Dramatic though it may have been, the British Grand Prix was rubbish for punters as catastrophic tyre failures made a lottery of the race for everyone. The drivers are rightly up in arms about it and the constructors are none too happy; but the people who are really looking out are those actually watching the sport and -in our case- trying to make some money on the side doing so. Let's review what this weekend's contest has in store for our racing picks.
It has been mentioned here before, but whoever decided that pit stops were the best part of Formula One racing needs to have their head examined. Creating tyres that are made to fall apart so that drivers have to use the pits was always a recipe for disaster and it was only chance that saved Ferrari’s Fernando Alonso from serious injury when the rear wheel of Jean-Eric Vergne’s Toro Rosso exploded as he passed it. But it is also important that the spectators can have some certainty that the best cars will be competing at the end, and that didn’t happen on Sunday. For example, in seven previous years the safety car had been out just once at Silverstone. Betting the ‘No Safety Car’ option was the only viable thing to do. To have it then come out not once but twice in one race, not because of bad weather or driver error, but because bits of rubber were bouncing all over the track, was both farcical and unfair.

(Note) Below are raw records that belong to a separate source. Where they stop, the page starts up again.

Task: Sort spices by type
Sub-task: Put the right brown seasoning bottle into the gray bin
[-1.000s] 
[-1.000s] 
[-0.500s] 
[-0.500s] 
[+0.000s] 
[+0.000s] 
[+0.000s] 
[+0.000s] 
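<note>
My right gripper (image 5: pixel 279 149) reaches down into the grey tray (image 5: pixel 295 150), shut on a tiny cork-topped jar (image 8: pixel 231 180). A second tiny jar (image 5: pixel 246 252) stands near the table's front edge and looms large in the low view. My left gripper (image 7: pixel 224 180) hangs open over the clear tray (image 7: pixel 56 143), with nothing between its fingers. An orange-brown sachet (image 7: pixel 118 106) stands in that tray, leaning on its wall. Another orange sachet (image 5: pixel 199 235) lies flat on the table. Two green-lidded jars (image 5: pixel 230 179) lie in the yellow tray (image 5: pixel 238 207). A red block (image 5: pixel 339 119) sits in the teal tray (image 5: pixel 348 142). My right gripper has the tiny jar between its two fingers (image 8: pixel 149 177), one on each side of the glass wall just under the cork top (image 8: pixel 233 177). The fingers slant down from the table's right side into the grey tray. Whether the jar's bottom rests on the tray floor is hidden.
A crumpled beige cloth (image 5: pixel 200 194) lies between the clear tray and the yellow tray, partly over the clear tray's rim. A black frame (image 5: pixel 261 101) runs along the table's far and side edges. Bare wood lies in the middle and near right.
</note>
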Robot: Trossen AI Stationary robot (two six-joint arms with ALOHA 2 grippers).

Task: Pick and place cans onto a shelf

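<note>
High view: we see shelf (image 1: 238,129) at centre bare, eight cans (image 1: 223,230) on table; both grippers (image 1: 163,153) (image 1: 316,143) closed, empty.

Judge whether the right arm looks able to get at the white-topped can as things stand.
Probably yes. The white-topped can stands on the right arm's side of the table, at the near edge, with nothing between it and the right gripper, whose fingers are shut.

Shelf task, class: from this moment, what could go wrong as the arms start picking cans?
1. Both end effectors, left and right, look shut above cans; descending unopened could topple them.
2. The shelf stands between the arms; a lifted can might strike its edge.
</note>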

Changes will, of course, come. Tyre manufacturer Pirelli has been given permission to test new tyres, but that won’t happen before this weekend’s race. This makes it a difficult race to call, because although the Nurburgring is much kinder on tyres than Silverstone is, no-one expected Silverstone to be as hard as it was on them. Anything could happen and therefore you have to bet conservatively on this one.
Loathe as I always am to pick favorites, I think this is one race where you have to side with Sebastian Vettel. Until he retired with gearbox failure last weekend he had been the most consistent of the drivers, finishing in the top four in every race. Here, the German will race in front of his own fans, at a circuit which will suit the Red Bull car. William Hill will give you 2/1 on him, which looks a very good price indeed.
You’re going to be safe playing in the pole position market, because there’s a limit to how much damage you can do to your tyres in that time. You’ll get Vettel at a decent price here, too, around 11/4 in most places. The hot favorites, though, are the Mercedes’ of Lewis Hamilton and Nico Rosberg, who have consistently gone well in qualifying throughout the season and who you’ll find at 7/4 and 9/4 respectively.
I say every race, that you should have a look at the market for the first driver to retire. Picking the first one is tricky, but you can spread your money across several cars as the odds are good. One other thing to factor in here, though, is that Giudo van der Garde has been favorite in this market just about every race and it has never actually been him!
Finally, we can now start looking to the end of the season. As expected, Mark Webber announced that he is going to leave Red Bull and Formula One at the end of the season and there is much speculation about who will be Vettel’s partner there in 2014. The expectation is that the new man will be one of the two Toro Rosso drivers, given that it was set up to be the feeder team for the main Red Bull team. Betting odds for both Vergne and Daniel Ricciardo are at 6/1 with SkyBet, so you could back them both and make a profit. Red Bull themselves have already ruled out Force India’s Paul di Resta, so even though he is 20/1 you can ignore him. Vettel himself is unlikely to want a driver of equal standing to him again, which rules out Kimi Raikkonen or Jenson Button (and 888.com will give you 1/2 on it not being Raikkonen). Your best outside bet, therefore, might be Button’s McLaren teammate Valtteri Bottas, who has showed a lot of potential in an uncompetitive car this year. You can get up to 80/1 on him, for your sports picks.